= Beginning of Section =

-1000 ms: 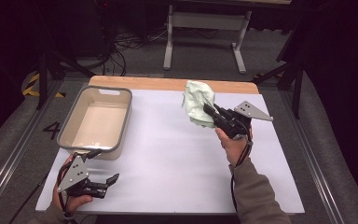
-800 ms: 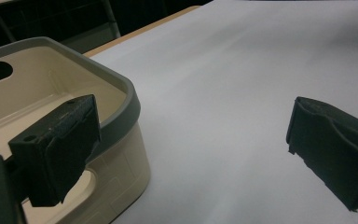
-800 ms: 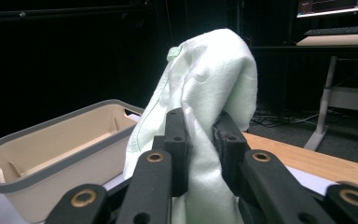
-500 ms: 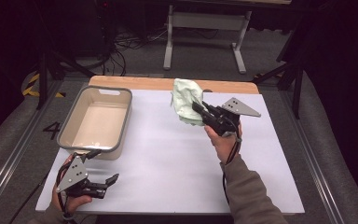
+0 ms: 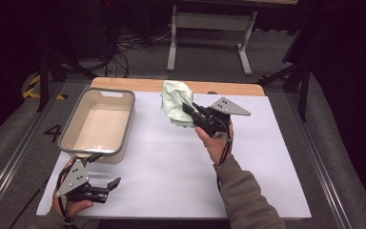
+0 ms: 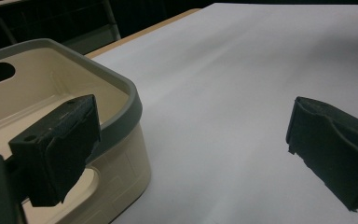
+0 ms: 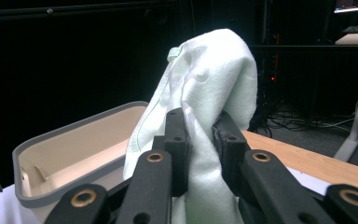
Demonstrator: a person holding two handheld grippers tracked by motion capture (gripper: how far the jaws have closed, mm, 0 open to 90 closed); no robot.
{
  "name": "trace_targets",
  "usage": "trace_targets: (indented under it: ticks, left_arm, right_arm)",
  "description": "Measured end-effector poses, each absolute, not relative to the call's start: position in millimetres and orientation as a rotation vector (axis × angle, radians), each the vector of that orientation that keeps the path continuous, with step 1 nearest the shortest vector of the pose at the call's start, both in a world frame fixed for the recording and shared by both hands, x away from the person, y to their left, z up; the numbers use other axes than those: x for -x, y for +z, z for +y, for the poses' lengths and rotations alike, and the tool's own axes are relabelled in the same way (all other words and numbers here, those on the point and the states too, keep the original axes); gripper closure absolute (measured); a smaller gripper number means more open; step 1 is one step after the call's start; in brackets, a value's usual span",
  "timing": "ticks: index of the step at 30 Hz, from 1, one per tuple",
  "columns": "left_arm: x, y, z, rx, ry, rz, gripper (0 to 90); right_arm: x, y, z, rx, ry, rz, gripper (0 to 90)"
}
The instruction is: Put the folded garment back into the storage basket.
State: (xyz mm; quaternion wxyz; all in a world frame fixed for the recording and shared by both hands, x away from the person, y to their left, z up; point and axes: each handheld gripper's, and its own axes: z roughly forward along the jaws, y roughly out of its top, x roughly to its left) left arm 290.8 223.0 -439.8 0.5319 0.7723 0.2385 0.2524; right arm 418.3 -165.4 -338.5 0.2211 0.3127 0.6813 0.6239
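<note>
Cloth (image 5: 176, 102) pinched in raised right tool (image 5: 189, 110).

We see the left gripper (image 6: 191, 154) with its 2 black jaws spread wide, 1 at the lower left and 1 at the right, and nothing between them but the flat white table top (image 6: 242, 79). The left jaw is in front of the rounded corner of a cream plastic tub with a grey rim (image 6: 121, 86). The tub sits on the white top. A slot handle hole shows in its far wall. A strip of light wood edge (image 6: 140, 32) runs behind the tub.
</note>
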Motion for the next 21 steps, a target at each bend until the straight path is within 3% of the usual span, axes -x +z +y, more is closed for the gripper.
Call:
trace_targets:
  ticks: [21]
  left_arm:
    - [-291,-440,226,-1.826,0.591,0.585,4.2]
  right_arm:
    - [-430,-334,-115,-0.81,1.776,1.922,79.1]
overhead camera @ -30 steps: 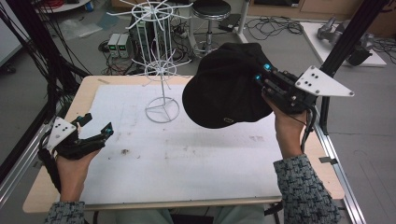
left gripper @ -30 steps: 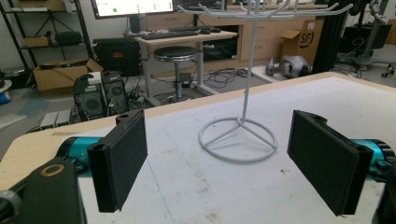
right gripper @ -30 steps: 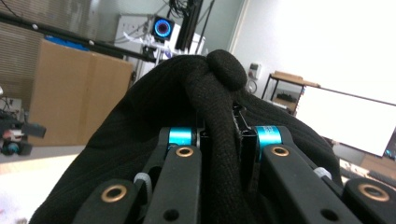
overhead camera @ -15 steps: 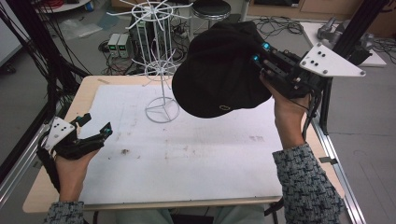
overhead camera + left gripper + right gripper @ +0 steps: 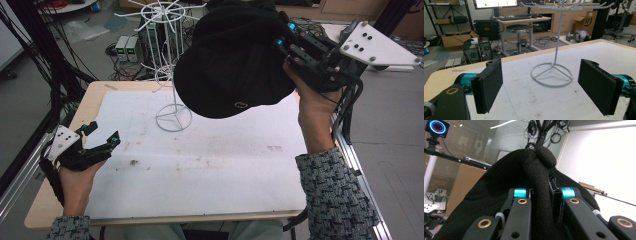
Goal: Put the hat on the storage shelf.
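A black cap [image 5: 235,55] hangs high over the table's far right, brim toward me, a small logo on its front. My right gripper [image 5: 284,40] is shut on a fold of the cap's crown [image 5: 541,192], with the top button just above the jaws. The white wire hat stand [image 5: 172,65] stands at the table's far middle, left of the cap; its ring base [image 5: 552,74] lies ahead of my left gripper. My left gripper [image 5: 102,134] rests low at the table's left edge, open, with nothing between its pads [image 5: 490,83].
The white mat [image 5: 200,165] covers most of the wooden table [image 5: 90,100]. Black frame posts and cables stand at the left. Beyond the far edge are a stool [image 5: 519,28], boxes and computer gear on the floor.
My right gripper has lifted the cap higher and farther back, toward the top of the wire stand. The left gripper has stayed put.
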A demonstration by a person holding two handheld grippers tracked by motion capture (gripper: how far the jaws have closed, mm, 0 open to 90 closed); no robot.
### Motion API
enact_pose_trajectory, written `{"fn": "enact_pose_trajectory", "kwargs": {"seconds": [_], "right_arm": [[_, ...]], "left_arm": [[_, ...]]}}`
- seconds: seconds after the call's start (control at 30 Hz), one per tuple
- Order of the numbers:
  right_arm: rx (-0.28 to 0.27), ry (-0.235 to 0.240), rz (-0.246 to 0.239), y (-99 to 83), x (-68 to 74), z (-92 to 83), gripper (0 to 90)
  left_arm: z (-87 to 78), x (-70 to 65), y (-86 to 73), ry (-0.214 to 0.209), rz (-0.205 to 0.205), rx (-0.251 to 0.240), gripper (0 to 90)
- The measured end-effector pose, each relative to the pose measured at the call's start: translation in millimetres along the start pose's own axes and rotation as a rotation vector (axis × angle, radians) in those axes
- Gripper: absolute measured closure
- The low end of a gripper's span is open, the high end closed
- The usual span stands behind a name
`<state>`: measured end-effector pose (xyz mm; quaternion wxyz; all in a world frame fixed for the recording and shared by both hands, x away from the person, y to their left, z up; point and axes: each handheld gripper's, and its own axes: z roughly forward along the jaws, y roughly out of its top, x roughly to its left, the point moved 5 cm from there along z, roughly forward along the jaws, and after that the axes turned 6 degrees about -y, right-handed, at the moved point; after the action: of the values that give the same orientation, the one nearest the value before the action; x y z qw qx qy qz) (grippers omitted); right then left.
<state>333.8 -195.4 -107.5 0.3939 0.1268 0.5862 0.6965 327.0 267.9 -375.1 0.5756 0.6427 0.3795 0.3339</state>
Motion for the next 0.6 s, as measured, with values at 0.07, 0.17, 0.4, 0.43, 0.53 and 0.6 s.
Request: {"fn": "enact_pose_trajectory", "kwargs": {"seconds": [0.07, 0.17, 0.4, 0.43, 0.53, 0.6], "right_arm": [[-0.008, 0.012, -0.003, 5.2, 0.8, 1.3, 84.1], [-0.024, 0.024, 0.001, 11.8, 2.6, 3.6, 84.1], [-0.059, 0.042, 0.020, 21.5, 4.7, 12.5, 84.0], [-0.063, 0.043, 0.018, 22.3, 4.7, 15.0, 84.0], [-0.076, 0.053, 0.026, 23.9, 6.2, 24.5, 83.9], [-0.086, 0.066, 0.031, 24.5, 7.4, 32.9, 83.7]], "left_arm": [[0.4, -0.5, 0.1, -0.001, 0.002, 0.000, 20.2], [0.9, -1.2, -0.1, -0.003, 0.003, 0.003, 20.2], [0.7, 0.0, -0.6, -0.002, -0.001, 0.002, 20.2], [0.9, -0.1, -0.9, -0.002, -0.001, 0.003, 20.2], [1.0, 0.2, -1.1, -0.003, 0.001, 0.006, 20.2], [1.0, 0.5, -1.1, -0.002, -0.001, 0.003, 20.3]]}}
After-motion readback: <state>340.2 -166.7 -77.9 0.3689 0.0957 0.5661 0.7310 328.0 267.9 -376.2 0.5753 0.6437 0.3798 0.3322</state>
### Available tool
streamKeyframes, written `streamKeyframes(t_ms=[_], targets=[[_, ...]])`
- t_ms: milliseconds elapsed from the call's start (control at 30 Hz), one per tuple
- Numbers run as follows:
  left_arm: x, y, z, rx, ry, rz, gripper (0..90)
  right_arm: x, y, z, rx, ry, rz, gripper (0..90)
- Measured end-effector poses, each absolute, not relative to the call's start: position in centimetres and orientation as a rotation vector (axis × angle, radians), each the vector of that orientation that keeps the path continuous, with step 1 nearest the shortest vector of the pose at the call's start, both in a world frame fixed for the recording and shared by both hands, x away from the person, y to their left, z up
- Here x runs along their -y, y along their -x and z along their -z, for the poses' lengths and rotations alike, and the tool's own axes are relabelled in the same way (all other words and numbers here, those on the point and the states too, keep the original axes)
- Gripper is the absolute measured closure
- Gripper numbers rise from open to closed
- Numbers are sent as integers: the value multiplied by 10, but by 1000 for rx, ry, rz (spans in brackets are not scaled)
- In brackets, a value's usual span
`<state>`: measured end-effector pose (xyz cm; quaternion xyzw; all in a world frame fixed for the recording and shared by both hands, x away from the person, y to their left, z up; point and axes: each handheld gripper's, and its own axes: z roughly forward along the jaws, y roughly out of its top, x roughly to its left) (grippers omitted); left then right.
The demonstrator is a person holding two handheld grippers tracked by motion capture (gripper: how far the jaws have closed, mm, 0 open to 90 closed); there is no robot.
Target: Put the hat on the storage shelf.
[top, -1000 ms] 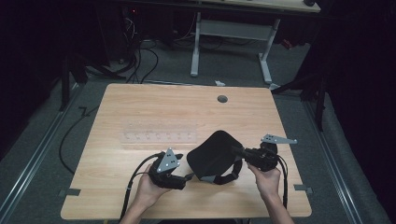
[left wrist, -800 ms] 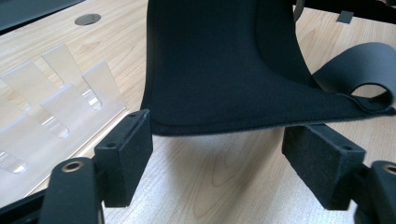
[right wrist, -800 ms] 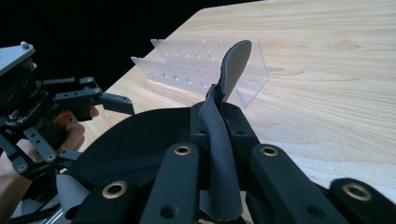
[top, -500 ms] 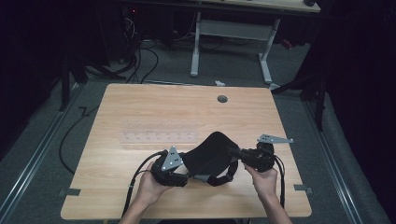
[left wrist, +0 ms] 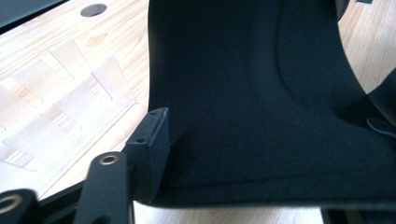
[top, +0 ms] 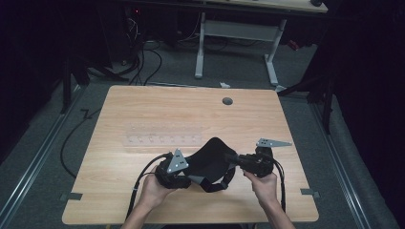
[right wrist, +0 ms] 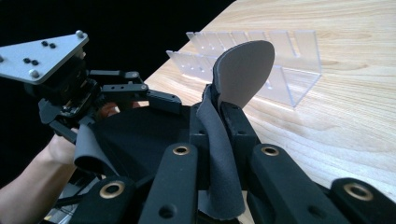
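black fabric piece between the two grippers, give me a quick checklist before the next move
1. Right gripper clamped on the black fabric piece: ok, jaws shut on a grey-lined flap.
2. Left gripper grip: cannot tell; its jaws have just been closing, fabric edge between them, pad contact unclear.
3. Fabric free of the clear plastic rack: ok, rack lies behind it.
4. Cables clear of the fabric: ok.
5. Fabric over the table: ok.

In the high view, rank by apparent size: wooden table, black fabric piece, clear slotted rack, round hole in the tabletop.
1. Wooden table
2. Black fabric piece; the clear slotted rack looks close to it, so order unsure
3. Round hole, smallest
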<state>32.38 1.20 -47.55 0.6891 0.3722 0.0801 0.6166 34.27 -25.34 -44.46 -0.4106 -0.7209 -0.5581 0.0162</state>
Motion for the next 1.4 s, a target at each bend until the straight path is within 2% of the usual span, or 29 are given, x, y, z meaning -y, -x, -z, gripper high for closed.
streamKeyframes(t_ms=[233, 567, 667, 833, 900, 1100, 1400], targets=[[-19, -320, 469, -800, -1562, -130, 584, 255, -342, 443, 2257, 1268, 1742, 832], [-23, -312, 460, -677, -1574, 29, 849, 257, -346, 443, 2316, 1322, 1724, 739], [-23, -311, 461, -657, -1599, 48, 863, 254, -349, 445, 2323, 1336, 1704, 709], [-27, -313, 460, -690, -1585, 66, 864, 254, -352, 445, 2333, 1329, 1703, 547], [-29, -313, 459, -702, -1578, 66, 864, 258, -352, 446, 2304, 1327, 1726, 517], [-38, -318, 456, -743, -1535, 73, 863, 273, -351, 452, 2323, 1418, 1731, 482], [-53, -319, 448, -760, -1465, 66, 862, 283, -360, 483, 2496, 1613, 1557, 451]])
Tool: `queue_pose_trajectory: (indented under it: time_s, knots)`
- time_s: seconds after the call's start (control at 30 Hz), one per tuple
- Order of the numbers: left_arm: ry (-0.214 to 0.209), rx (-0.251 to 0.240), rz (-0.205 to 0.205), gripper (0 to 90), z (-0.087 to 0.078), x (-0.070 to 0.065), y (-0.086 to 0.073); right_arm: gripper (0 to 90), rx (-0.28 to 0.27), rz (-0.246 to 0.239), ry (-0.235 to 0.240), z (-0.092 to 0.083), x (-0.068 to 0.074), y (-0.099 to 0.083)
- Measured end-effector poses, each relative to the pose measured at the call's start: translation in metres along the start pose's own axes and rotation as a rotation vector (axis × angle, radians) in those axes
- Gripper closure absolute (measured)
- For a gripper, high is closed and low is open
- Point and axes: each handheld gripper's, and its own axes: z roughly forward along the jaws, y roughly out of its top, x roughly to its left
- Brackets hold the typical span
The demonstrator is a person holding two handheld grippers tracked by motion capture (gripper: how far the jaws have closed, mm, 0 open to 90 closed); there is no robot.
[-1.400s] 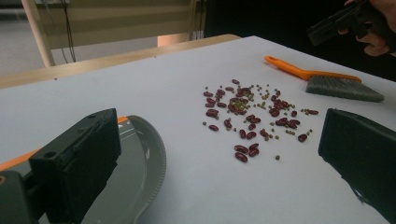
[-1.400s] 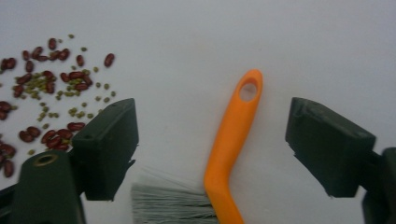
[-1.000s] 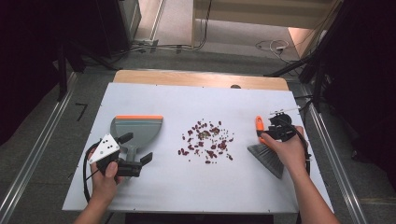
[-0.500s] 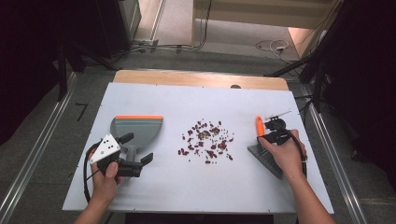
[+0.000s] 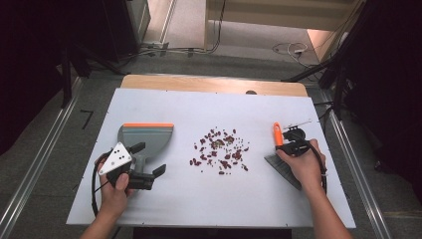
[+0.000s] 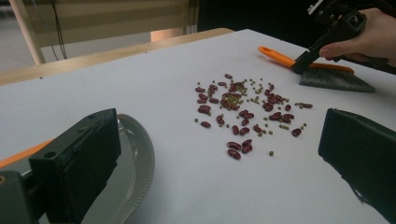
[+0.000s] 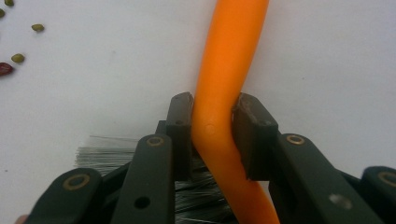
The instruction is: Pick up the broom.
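- Right tongs (image 7: 212,128), as we see them in the right gripper view, are clenched on the orange handle of the brush (image 5: 281,159); both pads press its sides, and the jaws have just been closing onto it.
- We find the brush lying on the white desk (image 5: 209,204) at its right side, handle pointing away from us, grey bristles (image 6: 334,80) flat on the surface, near our right hand (image 5: 303,164).
- Left tongs (image 5: 147,162) stand released, jaws wide apart with nothing between them, held by our left hand (image 5: 115,191) at the desk's left.
- We see the grey dustpan (image 5: 147,139) with its orange edge just beyond the left tongs; its rim sits under the left jaw in the left gripper view.
- Scattered red and small green beans (image 5: 219,152) lie in the middle of the desk, between dustpan and brush, apart from both.
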Motion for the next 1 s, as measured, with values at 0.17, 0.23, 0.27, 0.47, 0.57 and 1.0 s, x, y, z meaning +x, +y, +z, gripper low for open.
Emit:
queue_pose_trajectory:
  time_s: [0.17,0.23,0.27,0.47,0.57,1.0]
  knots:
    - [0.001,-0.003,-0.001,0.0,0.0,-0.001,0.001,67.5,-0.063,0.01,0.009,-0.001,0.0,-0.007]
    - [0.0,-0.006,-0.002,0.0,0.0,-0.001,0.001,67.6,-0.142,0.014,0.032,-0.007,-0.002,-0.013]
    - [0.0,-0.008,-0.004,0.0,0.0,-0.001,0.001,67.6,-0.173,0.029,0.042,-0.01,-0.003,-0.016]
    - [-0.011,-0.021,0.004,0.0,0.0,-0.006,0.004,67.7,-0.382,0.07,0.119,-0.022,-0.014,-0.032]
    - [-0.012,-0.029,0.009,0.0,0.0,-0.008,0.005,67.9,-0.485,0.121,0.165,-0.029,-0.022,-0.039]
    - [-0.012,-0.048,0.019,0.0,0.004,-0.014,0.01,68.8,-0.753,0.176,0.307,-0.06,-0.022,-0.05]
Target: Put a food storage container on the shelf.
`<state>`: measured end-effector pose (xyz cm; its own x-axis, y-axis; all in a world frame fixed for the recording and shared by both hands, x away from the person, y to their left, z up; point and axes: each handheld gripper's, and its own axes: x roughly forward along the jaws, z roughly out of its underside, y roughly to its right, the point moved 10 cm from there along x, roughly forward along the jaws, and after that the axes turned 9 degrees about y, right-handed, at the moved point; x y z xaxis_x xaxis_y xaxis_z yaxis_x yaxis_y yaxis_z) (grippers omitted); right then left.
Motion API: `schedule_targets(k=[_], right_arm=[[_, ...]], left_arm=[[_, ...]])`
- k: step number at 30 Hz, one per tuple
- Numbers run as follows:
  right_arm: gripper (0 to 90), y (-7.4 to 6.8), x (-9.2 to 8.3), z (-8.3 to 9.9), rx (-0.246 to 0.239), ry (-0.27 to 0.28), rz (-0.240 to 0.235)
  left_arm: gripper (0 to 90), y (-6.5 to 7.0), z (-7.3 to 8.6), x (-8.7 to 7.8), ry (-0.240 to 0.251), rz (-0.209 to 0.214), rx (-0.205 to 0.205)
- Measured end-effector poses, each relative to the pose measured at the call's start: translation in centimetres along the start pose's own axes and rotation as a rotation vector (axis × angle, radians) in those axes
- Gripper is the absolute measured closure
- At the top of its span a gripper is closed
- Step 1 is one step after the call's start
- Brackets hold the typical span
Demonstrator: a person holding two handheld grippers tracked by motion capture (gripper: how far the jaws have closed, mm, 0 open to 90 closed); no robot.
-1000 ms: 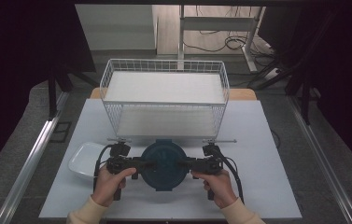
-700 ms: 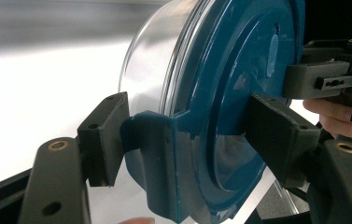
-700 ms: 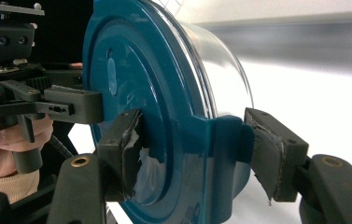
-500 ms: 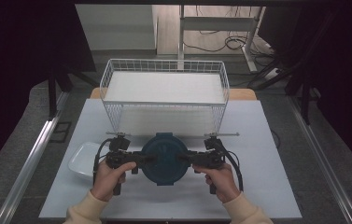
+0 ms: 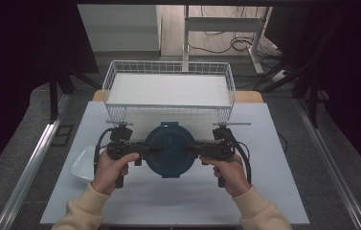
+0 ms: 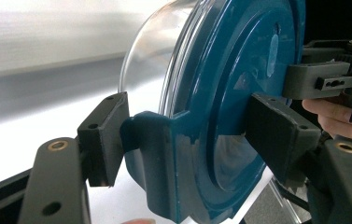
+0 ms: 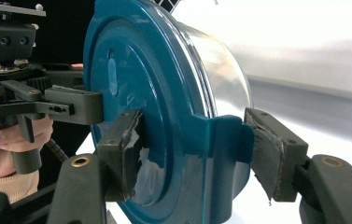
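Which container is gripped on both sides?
The round blue-lidded container, held by its lid tabs between the left hand-held gripper and right hand-held gripper. The wire basket and white dish sit untouched.

Dim room, one bright table in the middle

A pale tabletop (image 5: 274,158) catches the light while dark curtains (image 5: 29,52) close in on both sides; grey floor (image 5: 15,172) runs beneath, metal rails (image 5: 34,158) flank the table, and beyond it a white desk frame (image 5: 226,24) stands over loose cables (image 5: 238,45) on lighter wooden flooring.
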<state>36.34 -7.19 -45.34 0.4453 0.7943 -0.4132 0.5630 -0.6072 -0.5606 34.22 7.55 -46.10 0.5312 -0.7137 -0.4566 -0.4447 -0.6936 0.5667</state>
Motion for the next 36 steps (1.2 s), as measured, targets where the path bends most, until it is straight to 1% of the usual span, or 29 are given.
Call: schedule_targets(k=[1,11,16,18,19,23,36], right_arm=[[39.0,0.0,0.0,0.0,0.000,0.000,0.000],[39.0,-1.0,-0.6,-2.5,-0.030,0.023,-0.001],[39.1,-1.4,-0.8,-3.5,-0.047,0.031,0.001],[39.3,-1.6,-0.9,-4.0,-0.050,0.036,-0.001],[39.3,-1.6,-0.9,-4.2,-0.050,0.038,-0.003],[39.3,-2.0,-1.1,-5.2,-0.050,0.045,-0.011],[39.4,-2.8,-1.1,-8.1,-0.066,0.063,-0.020]], left_arm=[[31.3,0.1,-0.2,-0.1,0.004,0.002,0.000],[31.2,1.0,-2.6,-0.8,0.021,0.006,0.025],[31.2,1.3,-3.5,-1.0,0.028,0.014,0.023],[31.3,1.5,-4.0,-1.2,0.031,0.012,0.026],[31.2,1.6,-4.3,-1.3,0.029,0.010,0.036],[31.2,1.9,-5.3,-1.5,0.032,0.006,0.049],[31.1,2.3,-8.4,-2.2,0.053,-0.001,0.067]])
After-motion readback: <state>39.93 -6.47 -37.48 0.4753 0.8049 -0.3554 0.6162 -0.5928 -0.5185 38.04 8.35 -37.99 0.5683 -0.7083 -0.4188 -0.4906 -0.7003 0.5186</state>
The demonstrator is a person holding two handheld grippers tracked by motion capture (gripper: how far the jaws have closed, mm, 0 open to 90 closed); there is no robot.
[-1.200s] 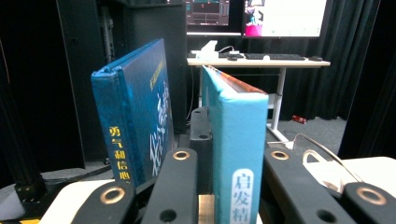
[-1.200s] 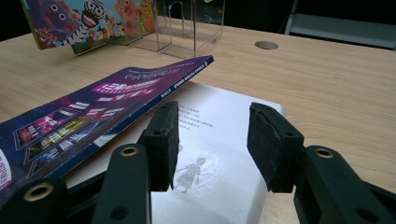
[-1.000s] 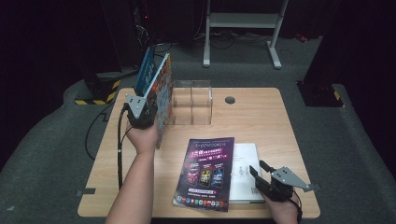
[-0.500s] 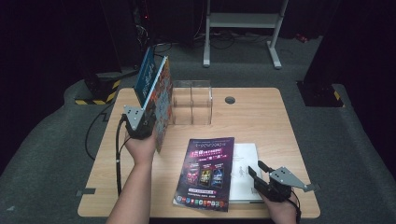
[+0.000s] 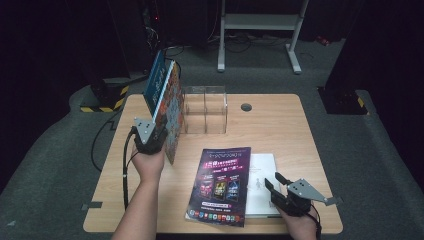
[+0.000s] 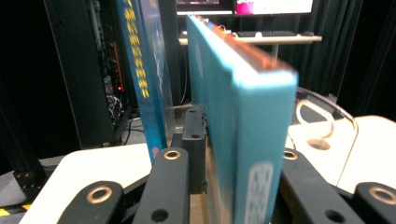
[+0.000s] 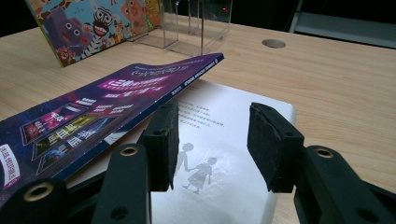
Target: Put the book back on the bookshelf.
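No legible text on books (image 5: pixel 165 107)

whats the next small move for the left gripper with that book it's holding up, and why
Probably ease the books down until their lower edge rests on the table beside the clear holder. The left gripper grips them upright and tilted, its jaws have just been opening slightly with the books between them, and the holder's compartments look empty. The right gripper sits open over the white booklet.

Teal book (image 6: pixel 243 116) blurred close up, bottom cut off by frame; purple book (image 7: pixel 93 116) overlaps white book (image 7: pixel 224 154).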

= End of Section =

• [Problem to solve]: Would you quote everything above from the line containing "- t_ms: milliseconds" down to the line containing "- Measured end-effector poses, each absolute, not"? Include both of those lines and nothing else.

• [Written response]:
- t_ms: milliseconds elapsed from the call's start (control at 30 Hz), one per tuple
- Numbers run as follows:
  left_arm: x, y, z, rx, ry, rz, gripper (0..90)
  right_arm: x, y, z, rx, ry, rz, gripper (0..90)
- Measured end-effector poses, each absolute, not relative to the call's start: position in centimetres and orientation as a rotation vector (axis × angle, radians), each the vector of that orientation that keeps the path continuous, with step 1 nearest the shortest vector of the pose at the call's start, both in a world frame fixed for the recording and shared by both hands, x away from the person, y to their left, z up

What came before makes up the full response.